■ What you are asked to do:
The answer must consist only of the lines from the line with "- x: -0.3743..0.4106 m" to the line with "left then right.", both included, exactly as they stand below.

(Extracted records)
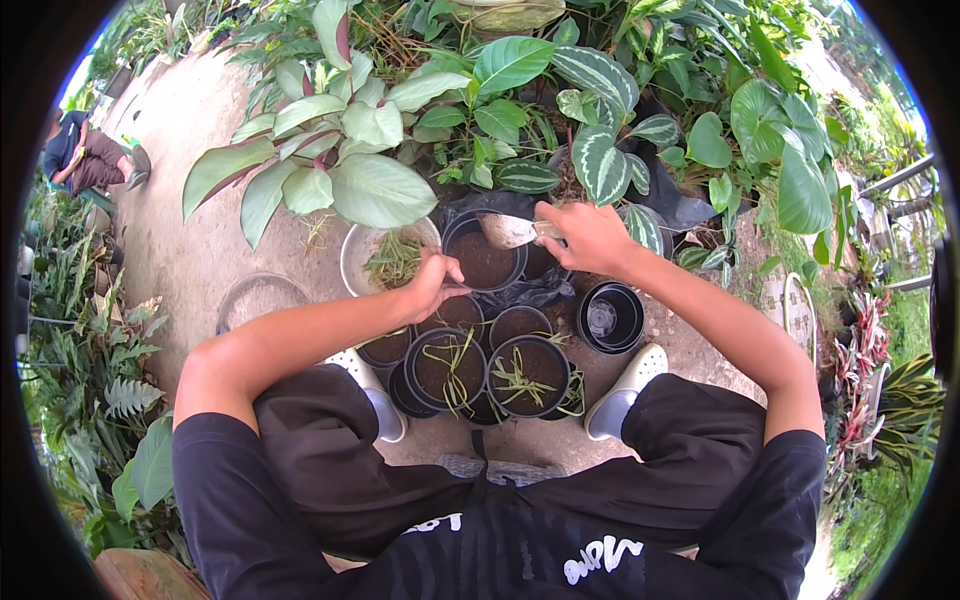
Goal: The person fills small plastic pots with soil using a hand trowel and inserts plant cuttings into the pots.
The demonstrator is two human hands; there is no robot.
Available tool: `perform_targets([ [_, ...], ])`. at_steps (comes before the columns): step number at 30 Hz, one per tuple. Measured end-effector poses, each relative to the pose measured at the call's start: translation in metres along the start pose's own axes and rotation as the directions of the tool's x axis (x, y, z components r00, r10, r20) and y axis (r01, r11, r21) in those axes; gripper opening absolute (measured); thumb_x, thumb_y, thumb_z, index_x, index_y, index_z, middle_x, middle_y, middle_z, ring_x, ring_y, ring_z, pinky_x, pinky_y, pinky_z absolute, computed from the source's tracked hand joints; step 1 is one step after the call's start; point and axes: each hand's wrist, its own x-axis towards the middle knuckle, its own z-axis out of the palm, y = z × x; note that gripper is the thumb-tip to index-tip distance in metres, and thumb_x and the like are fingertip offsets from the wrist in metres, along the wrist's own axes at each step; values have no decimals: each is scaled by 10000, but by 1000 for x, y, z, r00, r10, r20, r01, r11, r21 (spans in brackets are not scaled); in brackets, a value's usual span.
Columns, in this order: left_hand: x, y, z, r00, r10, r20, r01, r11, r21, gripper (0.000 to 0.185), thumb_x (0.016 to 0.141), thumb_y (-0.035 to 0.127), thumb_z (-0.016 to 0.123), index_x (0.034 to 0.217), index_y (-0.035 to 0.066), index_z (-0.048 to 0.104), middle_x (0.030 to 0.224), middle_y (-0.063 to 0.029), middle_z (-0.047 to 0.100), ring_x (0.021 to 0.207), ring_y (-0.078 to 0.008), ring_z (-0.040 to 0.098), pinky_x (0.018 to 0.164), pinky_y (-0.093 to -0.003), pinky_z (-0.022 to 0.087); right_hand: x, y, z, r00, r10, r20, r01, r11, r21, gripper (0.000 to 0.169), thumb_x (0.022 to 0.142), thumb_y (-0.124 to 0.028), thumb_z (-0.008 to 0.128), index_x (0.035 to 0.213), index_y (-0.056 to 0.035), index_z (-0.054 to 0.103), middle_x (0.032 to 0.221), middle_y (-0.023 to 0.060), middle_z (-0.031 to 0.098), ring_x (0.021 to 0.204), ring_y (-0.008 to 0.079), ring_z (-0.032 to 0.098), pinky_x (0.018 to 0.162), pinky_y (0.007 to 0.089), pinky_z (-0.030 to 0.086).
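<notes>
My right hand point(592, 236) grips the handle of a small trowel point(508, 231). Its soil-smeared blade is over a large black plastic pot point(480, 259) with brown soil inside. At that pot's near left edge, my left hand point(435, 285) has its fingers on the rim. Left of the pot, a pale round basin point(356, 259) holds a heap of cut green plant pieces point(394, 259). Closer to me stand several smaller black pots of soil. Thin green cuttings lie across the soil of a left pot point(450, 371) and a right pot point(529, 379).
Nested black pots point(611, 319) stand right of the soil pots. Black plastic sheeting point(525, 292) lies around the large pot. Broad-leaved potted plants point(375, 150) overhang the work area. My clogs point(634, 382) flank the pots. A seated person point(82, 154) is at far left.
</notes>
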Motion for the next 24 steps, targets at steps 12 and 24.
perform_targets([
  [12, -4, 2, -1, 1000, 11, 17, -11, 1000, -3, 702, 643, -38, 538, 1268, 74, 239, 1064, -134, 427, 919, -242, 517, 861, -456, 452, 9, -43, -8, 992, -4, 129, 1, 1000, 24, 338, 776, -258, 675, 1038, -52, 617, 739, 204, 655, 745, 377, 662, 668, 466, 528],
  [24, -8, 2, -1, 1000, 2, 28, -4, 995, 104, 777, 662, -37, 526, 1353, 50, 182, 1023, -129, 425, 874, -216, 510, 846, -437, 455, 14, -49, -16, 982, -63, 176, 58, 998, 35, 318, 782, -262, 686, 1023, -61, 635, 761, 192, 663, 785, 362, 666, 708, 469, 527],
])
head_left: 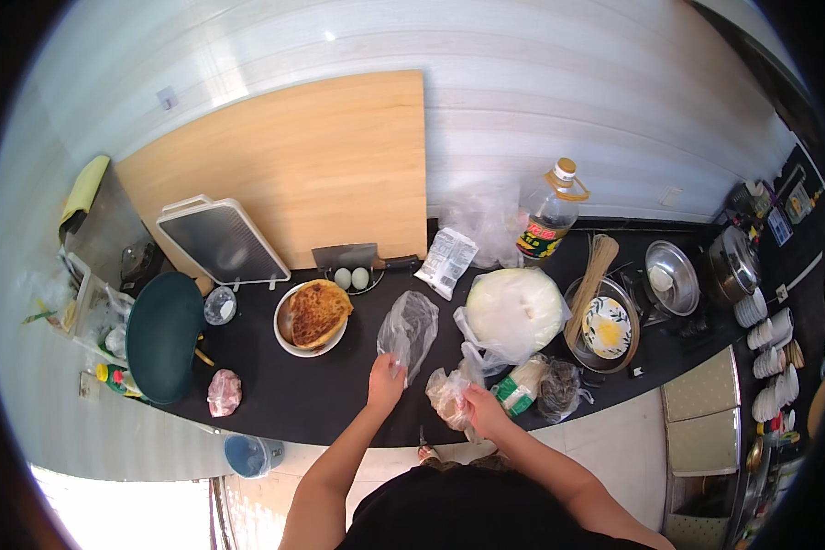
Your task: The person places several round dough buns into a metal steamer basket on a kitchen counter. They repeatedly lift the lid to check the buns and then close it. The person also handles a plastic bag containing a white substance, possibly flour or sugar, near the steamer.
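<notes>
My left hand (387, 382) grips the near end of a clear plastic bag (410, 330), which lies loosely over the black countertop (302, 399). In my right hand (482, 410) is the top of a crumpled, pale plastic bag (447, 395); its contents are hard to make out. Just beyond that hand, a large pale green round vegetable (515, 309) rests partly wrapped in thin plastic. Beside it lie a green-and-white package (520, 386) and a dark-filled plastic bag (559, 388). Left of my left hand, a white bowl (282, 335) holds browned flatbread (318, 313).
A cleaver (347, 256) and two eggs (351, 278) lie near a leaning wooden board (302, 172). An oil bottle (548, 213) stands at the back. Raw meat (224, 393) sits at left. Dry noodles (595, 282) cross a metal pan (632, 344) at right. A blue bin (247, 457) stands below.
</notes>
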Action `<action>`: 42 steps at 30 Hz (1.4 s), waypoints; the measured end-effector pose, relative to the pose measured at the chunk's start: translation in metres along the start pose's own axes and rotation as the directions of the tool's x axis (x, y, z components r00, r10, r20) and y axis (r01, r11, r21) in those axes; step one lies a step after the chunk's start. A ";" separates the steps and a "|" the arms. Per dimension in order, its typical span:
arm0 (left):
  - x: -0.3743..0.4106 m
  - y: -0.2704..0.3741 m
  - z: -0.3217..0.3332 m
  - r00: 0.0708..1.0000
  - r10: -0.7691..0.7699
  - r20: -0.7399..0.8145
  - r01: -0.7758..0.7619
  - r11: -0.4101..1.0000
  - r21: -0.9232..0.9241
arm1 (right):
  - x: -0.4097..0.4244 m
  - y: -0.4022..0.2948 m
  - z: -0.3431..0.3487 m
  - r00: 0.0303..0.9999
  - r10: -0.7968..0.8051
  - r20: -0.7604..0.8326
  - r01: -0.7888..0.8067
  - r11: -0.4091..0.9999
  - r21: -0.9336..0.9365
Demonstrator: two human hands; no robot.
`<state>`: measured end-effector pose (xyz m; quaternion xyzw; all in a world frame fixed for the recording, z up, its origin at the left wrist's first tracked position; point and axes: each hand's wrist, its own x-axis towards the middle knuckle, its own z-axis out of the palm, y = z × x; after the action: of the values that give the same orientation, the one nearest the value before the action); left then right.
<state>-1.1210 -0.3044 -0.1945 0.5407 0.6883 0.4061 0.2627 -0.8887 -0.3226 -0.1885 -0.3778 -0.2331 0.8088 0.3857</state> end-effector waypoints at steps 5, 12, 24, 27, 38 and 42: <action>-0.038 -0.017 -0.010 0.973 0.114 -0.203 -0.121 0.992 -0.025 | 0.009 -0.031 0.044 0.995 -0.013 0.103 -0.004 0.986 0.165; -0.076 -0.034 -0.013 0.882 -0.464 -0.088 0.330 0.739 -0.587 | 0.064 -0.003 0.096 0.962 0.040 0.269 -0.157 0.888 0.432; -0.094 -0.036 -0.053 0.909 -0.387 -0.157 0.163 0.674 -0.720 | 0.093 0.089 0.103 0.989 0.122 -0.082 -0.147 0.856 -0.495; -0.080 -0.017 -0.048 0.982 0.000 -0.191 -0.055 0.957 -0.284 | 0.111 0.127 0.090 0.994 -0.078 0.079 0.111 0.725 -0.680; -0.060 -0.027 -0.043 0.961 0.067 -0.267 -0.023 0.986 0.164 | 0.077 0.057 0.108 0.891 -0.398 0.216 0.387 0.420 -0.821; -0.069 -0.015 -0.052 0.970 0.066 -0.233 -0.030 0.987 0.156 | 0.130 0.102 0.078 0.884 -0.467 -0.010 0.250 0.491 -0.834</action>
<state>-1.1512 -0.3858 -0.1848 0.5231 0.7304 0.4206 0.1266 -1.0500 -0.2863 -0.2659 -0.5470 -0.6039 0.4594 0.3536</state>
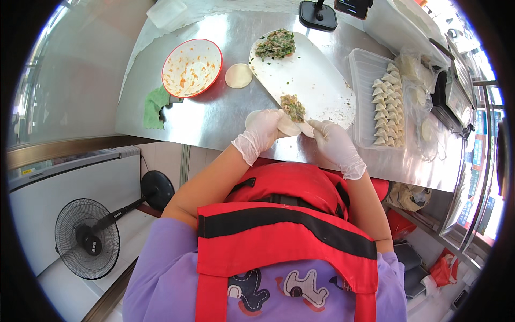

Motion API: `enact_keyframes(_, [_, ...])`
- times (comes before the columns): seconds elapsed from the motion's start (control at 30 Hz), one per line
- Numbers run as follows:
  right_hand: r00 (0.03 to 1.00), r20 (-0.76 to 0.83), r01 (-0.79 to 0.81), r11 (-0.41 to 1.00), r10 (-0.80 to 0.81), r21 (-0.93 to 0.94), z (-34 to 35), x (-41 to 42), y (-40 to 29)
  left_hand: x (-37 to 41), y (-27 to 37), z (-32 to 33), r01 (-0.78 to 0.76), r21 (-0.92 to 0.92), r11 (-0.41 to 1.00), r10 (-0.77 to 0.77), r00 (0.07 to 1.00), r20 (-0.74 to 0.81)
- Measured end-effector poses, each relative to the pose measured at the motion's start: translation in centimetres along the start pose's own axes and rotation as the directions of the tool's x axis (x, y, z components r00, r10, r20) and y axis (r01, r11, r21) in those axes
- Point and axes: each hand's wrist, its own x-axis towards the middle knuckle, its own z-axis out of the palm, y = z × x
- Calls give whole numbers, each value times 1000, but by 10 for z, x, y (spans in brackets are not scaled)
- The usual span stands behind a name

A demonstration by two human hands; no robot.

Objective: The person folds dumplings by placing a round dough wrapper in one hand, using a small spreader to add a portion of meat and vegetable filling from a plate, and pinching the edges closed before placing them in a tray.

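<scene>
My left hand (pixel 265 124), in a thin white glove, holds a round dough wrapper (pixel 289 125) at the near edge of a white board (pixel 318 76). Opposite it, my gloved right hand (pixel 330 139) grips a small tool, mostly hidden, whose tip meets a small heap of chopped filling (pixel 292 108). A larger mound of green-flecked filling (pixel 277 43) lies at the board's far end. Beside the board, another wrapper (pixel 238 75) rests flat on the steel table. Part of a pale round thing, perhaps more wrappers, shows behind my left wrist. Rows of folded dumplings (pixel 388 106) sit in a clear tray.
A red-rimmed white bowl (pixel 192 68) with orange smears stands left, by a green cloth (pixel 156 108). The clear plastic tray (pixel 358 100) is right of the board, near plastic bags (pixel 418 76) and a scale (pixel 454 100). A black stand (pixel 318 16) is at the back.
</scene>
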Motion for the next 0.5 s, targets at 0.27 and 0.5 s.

■ Written response:
  - x: -0.3743..0.4106 m
  - y: -0.2704..0.3741 m
  - z: -0.3217..0.3332 m
  - r00: 0.0708..1.0000
  - r10: -0.7691..0.7699
  - r20: -0.7399..0.8145
  - r01: -0.7758..0.7619
  - r11: -0.4101..1.0000
  - r21: -0.9232..0.9241
arm1 (right):
  - x: -0.4097..0.4244 m
  - y: -0.4022..0.2948 m
  - z: -0.3431..0.3487 m
  - r00: 0.0303..0.9999
  - r10: -0.7968..0.8051
  - r20: -0.7604..0.8326
  - r01: -0.7888..0.8067
  - r11: -0.4091..0.9999
  - r21: -0.9336..0.9365
Demonstrator: two human hands; no robot.
`<state>`: measured end-effector pose (xyz m; quaternion xyzw; all in a world frame fixed for the recording, z up, its origin at the left wrist's first tracked position; point and axes: each hand's wrist, its own x-axis towards the middle knuckle, its own z-axis out of the palm, y = z × x; after the action: of the values that give the same orientation, the one nearest the value before the action); left then right.

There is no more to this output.